Questions à poser à votre médecin
Questions à soumettre à votre neurologue
Si vous souhaitez avoir une conversation éclairée sur les traitements expérimentaux avec votre neurologue, ces questions peuvent aider à la structurer :
- « Y a-t-il des essais en cours auxquels je pourrais être éligible, spécifiquement pour la SLP ou les MNM à prédominance motoneurone central ? » — Cela ouvre la porte sans présupposer un traitement spécifique.
- « J'ai lu sur [nom du médicament] — son mécanisme est-il logique pour ma maladie, étant donné que j'ai une atteinte prédominante du motoneurone central ? » — Cela vous distingue des patients qui posent des questions sur des médicaments sans comprendre la biologie.
- « Y a-t-il quelque chose dans la catégorie hors AMM qui mérite d'être discuté pour l'un de mes symptômes actuels qui n'est pas adéquatement géré ? » — Cela est particulièrement pertinent pour les crampes, la fatigue ou la sialorrhée.

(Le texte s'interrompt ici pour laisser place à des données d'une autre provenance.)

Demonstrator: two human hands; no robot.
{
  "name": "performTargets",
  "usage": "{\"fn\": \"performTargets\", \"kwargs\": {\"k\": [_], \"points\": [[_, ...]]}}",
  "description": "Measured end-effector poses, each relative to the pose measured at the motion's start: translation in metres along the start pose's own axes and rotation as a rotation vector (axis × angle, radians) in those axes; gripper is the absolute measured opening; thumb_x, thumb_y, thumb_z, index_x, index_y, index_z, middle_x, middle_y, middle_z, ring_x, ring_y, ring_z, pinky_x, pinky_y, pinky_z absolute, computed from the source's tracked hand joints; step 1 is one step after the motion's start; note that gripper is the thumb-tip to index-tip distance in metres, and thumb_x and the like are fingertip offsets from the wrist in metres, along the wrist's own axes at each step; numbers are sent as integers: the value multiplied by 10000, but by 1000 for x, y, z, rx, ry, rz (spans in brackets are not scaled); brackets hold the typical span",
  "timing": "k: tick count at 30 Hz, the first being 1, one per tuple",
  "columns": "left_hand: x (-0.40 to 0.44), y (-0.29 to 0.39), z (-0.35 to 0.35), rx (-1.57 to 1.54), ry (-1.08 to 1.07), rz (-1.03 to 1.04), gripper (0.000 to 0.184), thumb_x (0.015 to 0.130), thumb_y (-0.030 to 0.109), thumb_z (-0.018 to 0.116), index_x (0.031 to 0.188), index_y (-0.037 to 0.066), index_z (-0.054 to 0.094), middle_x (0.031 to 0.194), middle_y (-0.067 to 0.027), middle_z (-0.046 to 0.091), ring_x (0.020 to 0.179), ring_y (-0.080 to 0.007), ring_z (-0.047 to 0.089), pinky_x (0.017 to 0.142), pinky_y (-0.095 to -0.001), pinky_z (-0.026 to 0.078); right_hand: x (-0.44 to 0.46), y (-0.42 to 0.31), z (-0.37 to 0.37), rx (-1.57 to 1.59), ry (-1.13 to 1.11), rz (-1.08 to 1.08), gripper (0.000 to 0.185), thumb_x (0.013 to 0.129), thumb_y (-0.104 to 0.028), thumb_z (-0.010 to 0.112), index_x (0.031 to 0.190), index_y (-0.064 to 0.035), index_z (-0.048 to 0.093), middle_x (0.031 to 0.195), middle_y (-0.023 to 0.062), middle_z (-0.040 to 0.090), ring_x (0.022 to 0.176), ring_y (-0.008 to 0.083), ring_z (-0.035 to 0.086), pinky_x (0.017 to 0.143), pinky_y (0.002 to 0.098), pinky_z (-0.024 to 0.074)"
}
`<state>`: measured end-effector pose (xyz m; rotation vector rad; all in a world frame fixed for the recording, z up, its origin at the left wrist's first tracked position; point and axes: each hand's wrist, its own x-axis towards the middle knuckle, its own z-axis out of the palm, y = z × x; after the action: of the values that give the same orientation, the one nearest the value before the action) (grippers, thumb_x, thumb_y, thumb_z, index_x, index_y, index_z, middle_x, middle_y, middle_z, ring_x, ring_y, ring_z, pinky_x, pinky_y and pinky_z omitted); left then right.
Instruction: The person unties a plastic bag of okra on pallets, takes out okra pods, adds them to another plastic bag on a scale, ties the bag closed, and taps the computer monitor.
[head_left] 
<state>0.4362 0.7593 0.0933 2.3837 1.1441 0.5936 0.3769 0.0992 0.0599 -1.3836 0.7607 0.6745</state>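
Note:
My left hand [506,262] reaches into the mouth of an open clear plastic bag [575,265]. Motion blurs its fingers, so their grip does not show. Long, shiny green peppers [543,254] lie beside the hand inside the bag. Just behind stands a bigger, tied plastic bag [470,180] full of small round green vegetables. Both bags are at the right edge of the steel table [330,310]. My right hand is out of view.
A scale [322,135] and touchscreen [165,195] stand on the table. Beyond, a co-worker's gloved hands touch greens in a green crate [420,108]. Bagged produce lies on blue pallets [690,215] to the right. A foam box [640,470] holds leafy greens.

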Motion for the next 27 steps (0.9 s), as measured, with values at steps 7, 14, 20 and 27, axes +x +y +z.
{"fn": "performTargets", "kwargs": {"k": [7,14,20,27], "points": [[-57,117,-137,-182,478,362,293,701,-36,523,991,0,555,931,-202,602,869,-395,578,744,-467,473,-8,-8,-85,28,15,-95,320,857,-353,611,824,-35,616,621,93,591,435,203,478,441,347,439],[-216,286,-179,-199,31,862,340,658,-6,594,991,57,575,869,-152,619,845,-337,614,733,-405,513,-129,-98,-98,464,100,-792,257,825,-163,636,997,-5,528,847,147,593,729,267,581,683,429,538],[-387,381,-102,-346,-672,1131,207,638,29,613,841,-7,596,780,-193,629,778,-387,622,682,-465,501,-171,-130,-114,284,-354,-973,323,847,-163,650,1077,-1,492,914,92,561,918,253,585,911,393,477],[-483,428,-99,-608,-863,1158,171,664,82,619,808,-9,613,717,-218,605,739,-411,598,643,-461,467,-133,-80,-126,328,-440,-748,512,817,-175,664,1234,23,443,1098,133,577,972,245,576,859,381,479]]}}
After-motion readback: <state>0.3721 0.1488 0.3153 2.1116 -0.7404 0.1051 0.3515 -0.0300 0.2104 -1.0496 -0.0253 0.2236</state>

- « Recommanderiez-vous de m'inscrire à l'étude d'histoire naturelle de la SLP, et cela affecterait-il mon éligibilité pour de futurs essais thérapeutiques ? »
- « Si un résultat prometteur d'essai de Phase 3 arrive pour un médicament contre la SLA dans l'année ou deux à venir, comment déciderez-vous s'il pourrait être pertinent de le prescrire hors AMM pour moi ? » — Cela signale que vous pensez à long terme.
- « Existe-t-il des voies d'accès élargi ou d'usage compassionnel pour l'un des médicaments qui pourraient m'intéresser ? » — Certains médicaments expérimentaux sont disponibles en dehors des essais via des programmes autorisés par la FDA.